[Data for analysis — start]

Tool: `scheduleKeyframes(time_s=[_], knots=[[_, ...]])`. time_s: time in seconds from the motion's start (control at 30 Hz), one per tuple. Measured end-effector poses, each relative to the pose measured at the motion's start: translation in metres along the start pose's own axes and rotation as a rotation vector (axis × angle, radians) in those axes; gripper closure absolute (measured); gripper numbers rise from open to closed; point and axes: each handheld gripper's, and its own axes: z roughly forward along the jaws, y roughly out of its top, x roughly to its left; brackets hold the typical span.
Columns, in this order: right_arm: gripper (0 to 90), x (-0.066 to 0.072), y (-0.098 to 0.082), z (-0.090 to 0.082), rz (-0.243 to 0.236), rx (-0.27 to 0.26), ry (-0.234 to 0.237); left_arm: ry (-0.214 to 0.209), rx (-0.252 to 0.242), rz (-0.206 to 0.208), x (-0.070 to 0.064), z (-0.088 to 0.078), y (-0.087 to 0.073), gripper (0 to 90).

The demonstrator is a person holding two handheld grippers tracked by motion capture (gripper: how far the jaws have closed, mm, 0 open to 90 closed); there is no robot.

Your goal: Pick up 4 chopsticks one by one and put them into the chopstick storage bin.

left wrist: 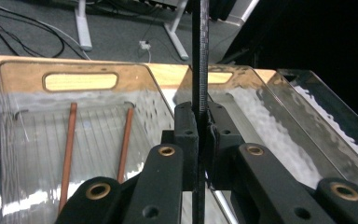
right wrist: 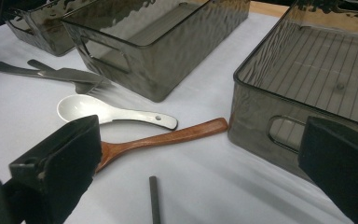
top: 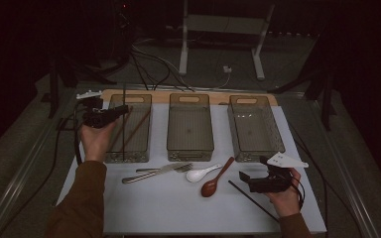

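My left gripper (top: 110,115) (left wrist: 200,119) is shut on a thin black chopstick (top: 124,124) (left wrist: 200,56), which stands upright over the left smoked-plastic bin (top: 128,157) (left wrist: 0,140). Two brown chopsticks (top: 134,130) (left wrist: 126,140) lie inside that bin. Low on the right, my right gripper (top: 245,178) (right wrist: 205,154) is open, its jaws wide apart with nothing between them. A second black chopstick (top: 253,201) (right wrist: 154,200) lies on the white mat just in front of it.
A wooden spoon (top: 216,181) (right wrist: 168,137), a white spoon (top: 201,173) (right wrist: 107,112) and a knife with a fork (top: 154,172) (right wrist: 51,73) lie before the bins. The middle bin (top: 190,154) and right bin (top: 256,154) hold nothing. Cables trail at the table's left.
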Motion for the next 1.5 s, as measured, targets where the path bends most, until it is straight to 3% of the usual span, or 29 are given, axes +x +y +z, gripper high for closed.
scheduleKeyframes(time_s=[0.2,0.37,0.43,0.53,0.6,0.7,0.77,0.93,1.13,1.5], knots=[[0.0,0.001,-0.001,0.0,0.003,0.002,0.004,0.022,0.023,0.004,0.006,0.023,0.003,85.7],[0.0,0.0,-0.001,0.0,0.004,0.003,0.006,0.042,0.03,-0.019,0.013,0.035,-0.001,83.3],[0.0,0.0,-0.001,0.0,0.005,0.002,0.009,0.068,0.019,-0.02,0.013,0.036,-0.003,67.3],[0.0,0.0,-0.001,-0.002,0.005,-0.001,0.007,0.041,-0.021,-0.033,0.012,0.033,-0.005,42.2],[0.0,-0.001,-0.001,-0.002,0.008,-0.001,0.006,0.081,-0.023,0.002,0.009,0.031,-0.006,28.1],[0.0,0.0,-0.001,-0.003,0.008,-0.004,0.007,0.096,-0.021,0.021,0.006,0.028,-0.005,16.3],[0.0,0.001,-0.001,-0.003,0.006,-0.005,0.007,0.104,-0.023,0.033,0.004,0.026,-0.004,15.7],[0.0,0.0,0.0,-0.003,0.008,-0.006,0.01,0.095,-0.022,0.069,0.0,0.019,-0.005,1.3],[0.0,0.0,0.0,-0.003,0.009,-0.003,0.01,0.094,-0.04,0.11,-0.007,0.007,-0.011,0.6],[0.0,0.001,0.001,-0.003,0.004,0.006,0.013,0.056,-0.033,0.138,-0.011,-0.016,-0.019,0.7]])
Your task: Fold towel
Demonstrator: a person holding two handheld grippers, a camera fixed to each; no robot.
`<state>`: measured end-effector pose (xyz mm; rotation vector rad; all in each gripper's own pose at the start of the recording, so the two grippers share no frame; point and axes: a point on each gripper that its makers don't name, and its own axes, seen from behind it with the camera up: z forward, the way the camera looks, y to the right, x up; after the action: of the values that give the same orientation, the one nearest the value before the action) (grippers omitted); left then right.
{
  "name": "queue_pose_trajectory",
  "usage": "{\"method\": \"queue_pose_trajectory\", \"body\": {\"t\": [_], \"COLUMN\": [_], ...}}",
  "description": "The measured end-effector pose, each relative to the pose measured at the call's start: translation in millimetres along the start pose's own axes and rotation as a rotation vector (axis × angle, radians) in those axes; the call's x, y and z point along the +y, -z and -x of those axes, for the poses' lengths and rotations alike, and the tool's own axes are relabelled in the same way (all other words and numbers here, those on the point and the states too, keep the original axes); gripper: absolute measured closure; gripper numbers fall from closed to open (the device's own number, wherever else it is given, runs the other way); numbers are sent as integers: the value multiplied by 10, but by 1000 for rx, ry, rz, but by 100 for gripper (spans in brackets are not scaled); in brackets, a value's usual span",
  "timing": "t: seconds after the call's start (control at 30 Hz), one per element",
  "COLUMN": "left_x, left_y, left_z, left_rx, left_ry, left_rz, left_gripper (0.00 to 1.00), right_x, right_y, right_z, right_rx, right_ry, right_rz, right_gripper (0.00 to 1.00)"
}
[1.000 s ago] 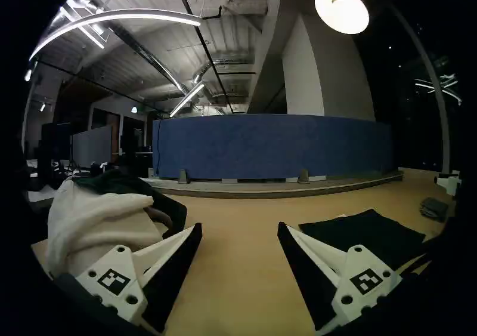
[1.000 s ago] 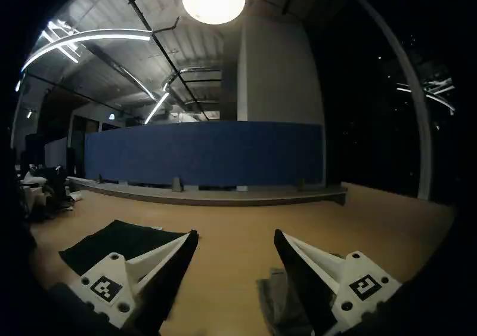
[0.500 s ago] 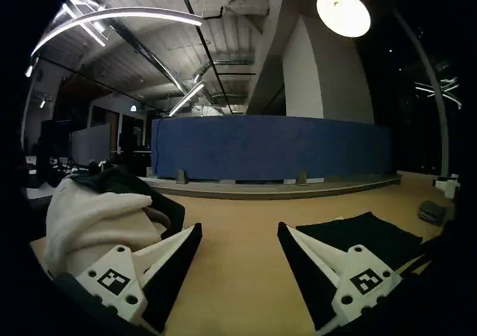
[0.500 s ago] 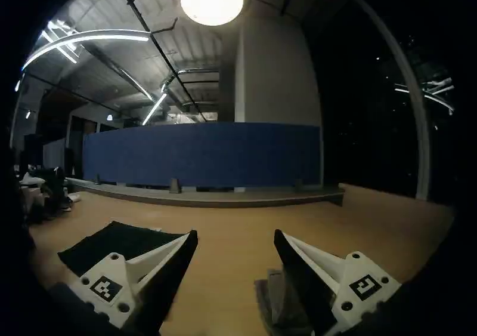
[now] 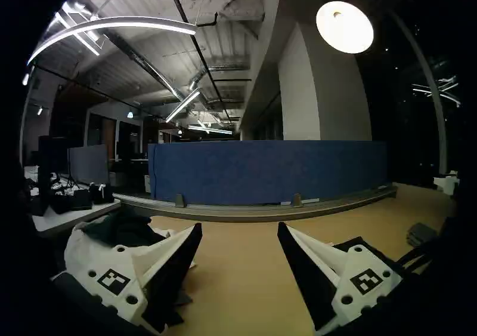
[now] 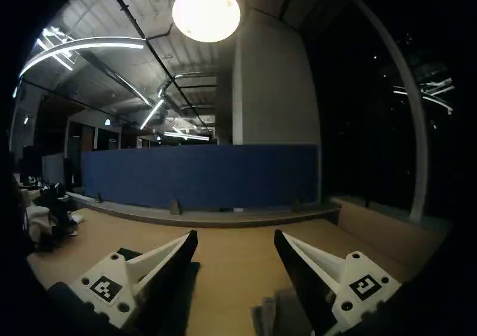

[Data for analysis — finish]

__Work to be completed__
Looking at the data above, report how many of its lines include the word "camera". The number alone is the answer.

__Response to this exercise__
2